◆ Your goal ◆
Wherever a line in the records below contains "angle", copy that line.
Dataset content Block Start
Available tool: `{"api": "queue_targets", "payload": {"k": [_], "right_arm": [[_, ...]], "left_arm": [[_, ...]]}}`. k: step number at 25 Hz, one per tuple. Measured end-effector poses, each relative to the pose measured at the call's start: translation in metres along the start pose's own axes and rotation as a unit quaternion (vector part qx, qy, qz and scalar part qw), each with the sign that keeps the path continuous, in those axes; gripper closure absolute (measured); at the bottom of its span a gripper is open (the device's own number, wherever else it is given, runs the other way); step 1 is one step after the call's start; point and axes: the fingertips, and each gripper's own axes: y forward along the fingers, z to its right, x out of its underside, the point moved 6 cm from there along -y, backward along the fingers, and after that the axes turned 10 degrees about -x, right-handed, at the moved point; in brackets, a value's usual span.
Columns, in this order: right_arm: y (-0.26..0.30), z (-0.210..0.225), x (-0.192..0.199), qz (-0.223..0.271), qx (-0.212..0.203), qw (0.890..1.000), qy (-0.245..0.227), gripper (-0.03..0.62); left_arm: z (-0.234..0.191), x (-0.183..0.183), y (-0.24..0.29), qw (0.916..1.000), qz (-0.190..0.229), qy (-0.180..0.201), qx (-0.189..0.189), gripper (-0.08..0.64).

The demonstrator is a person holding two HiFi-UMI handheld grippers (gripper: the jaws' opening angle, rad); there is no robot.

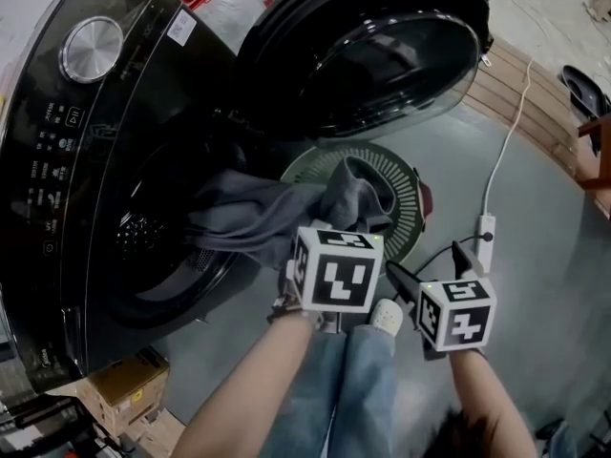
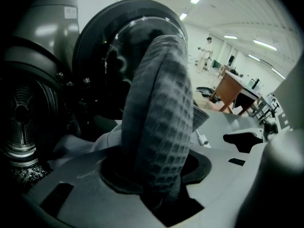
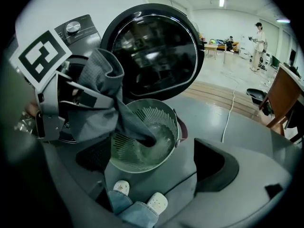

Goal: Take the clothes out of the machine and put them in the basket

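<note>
1. The left gripper (image 2: 156, 184) is clamped on a grey garment (image 2: 159, 118), which rises in a thick fold from between its jaws.
2. The right gripper (image 3: 154, 175) hangs just beside it, jaws apart and nothing between them.
3. 1 end of the garment dips into the green basket (image 3: 159, 112), which stands on the floor below the open door (image 1: 382, 55). The other end trails back into the machine (image 1: 95, 160).
4. Judged from this, the tail should be drawn fully clear of the drum's lip before release.
5. The grip is best brought low over the basket's middle, so nothing drapes over the rim. The free right gripper could gather the tail.
</note>
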Motion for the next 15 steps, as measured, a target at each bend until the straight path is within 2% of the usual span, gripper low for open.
{"api": "queue_targets", "payload": {"k": [3, 6, 10, 15], "right_arm": [[0.004, 0.0, 0.003, -0.004, -0.002, 1.0, 0.002, 0.048], [0.009, -0.004, 0.004, -0.009, -0.005, 1.0, -0.001, 0.048], [0.016, -0.01, 0.005, -0.016, -0.01, 1.0, -0.007, 0.048], [0.025, -0.015, 0.003, -0.02, -0.012, 1.0, -0.009, 0.048]], "left_arm": [[0.003, 0.011, 0.012, 0.9995, -0.023, 0.012, 0.016, 0.233], [-0.002, 0.021, 0.018, 0.9994, -0.032, 0.01, 0.012, 0.15], [-0.018, 0.034, 0.021, 0.9992, -0.04, 0.005, -0.002, 0.126], [-0.053, 0.055, 0.025, 0.998, -0.05, 0.009, -0.037, 0.118]]}}
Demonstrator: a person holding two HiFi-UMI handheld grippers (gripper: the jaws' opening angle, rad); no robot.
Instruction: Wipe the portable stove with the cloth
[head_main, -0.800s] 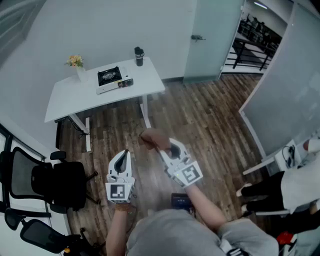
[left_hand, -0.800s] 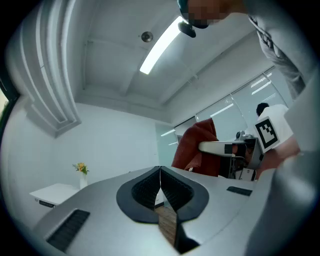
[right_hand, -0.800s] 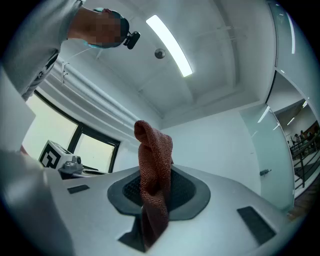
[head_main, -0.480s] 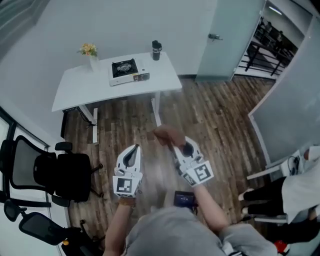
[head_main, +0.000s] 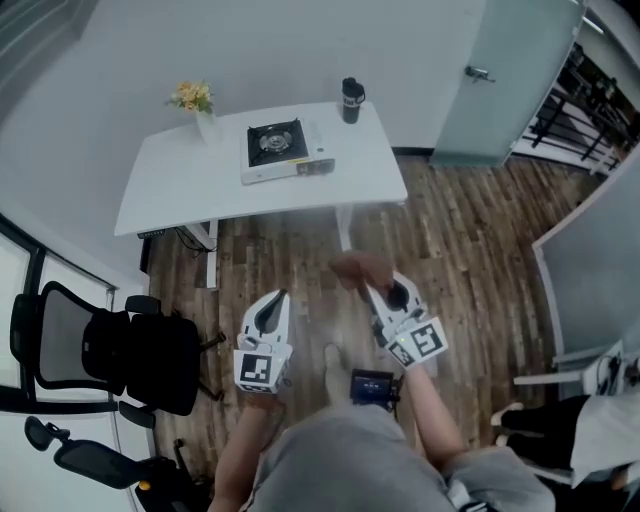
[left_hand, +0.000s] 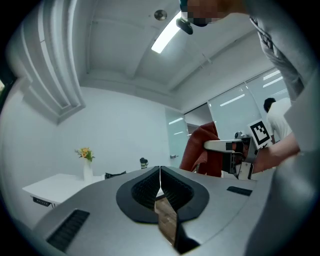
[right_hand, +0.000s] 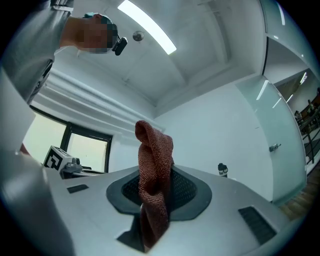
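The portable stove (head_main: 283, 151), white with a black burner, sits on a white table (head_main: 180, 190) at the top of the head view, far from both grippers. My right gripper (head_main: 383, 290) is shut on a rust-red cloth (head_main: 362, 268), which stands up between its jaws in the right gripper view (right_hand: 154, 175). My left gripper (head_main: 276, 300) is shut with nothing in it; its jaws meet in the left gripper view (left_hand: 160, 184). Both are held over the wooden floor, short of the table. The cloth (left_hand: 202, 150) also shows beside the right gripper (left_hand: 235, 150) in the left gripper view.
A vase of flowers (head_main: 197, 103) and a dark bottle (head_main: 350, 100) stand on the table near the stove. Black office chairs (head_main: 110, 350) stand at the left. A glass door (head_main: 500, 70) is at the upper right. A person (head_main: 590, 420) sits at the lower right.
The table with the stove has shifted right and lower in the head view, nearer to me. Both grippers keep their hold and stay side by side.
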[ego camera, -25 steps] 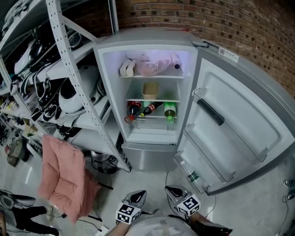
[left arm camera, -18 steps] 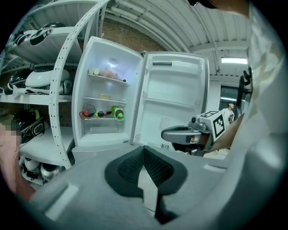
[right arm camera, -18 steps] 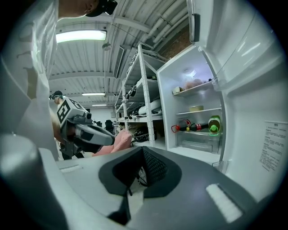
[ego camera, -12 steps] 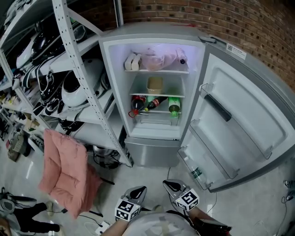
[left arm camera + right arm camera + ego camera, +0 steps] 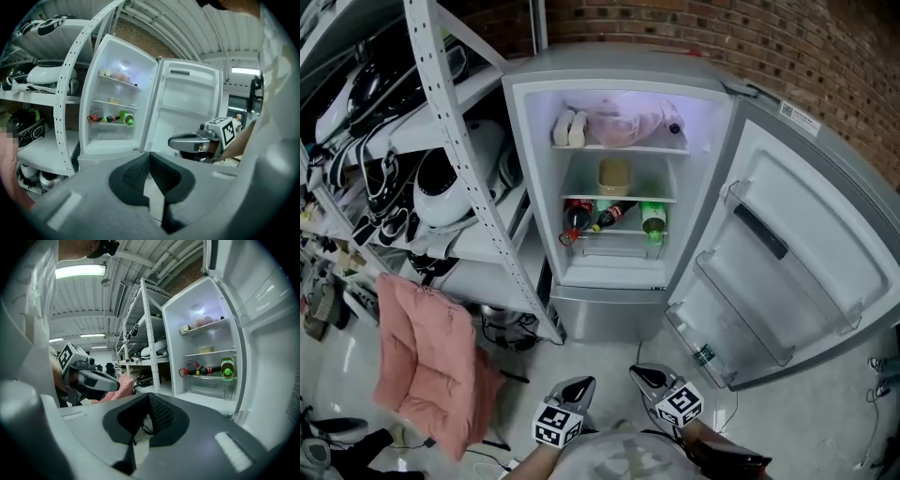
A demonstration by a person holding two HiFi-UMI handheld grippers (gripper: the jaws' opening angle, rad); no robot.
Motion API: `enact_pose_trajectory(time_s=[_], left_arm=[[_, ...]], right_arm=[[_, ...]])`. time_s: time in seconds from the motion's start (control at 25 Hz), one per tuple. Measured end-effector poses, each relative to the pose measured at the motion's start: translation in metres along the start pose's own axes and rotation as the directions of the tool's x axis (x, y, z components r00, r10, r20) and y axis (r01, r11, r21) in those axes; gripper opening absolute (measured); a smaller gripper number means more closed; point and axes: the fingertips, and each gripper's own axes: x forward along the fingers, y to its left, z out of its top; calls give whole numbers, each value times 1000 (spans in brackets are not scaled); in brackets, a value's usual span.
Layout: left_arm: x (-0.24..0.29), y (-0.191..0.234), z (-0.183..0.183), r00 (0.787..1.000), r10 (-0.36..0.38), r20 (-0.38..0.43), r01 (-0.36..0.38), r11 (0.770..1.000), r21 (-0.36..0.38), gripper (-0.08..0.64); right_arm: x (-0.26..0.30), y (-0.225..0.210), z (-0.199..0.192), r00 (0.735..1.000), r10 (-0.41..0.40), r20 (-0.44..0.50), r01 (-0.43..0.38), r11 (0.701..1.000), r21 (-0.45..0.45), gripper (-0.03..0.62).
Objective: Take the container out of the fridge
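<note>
The left gripper [image 5: 150, 155] and right gripper [image 5: 149, 398] both have jaws pressed together on nothing, well short of the open fridge [image 5: 619, 70]. The tan container [image 5: 614, 175] sits on the fridge's middle shelf, above the bottles [image 5: 609, 217]. It looks rigid, light and likely smooth, so it is best pinched across opposite side walls.

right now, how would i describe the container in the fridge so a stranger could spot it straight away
Find the open grey fridge against the brick wall and look at its middle shelf. The container sits there alone, a squat pale yellow tub. The shelf above holds a pink bag and the one below holds bottles lying down, so it is the only box-like thing inside.
</note>
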Motion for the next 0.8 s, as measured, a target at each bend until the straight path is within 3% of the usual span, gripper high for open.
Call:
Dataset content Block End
◆ Response area ◆
The demonstrator is a person holding two HiFi-UMI handheld grippers (gripper: the jaws' opening angle, rad); there is no robot.
Demonstrator: a person holding two HiFi-UMI handheld grippers (gripper: the jaws' opening angle, rad); no robot.
A demonstration by a person holding two HiFi-UMI handheld grippers (gripper: the jaws' opening angle, rad); no robot.

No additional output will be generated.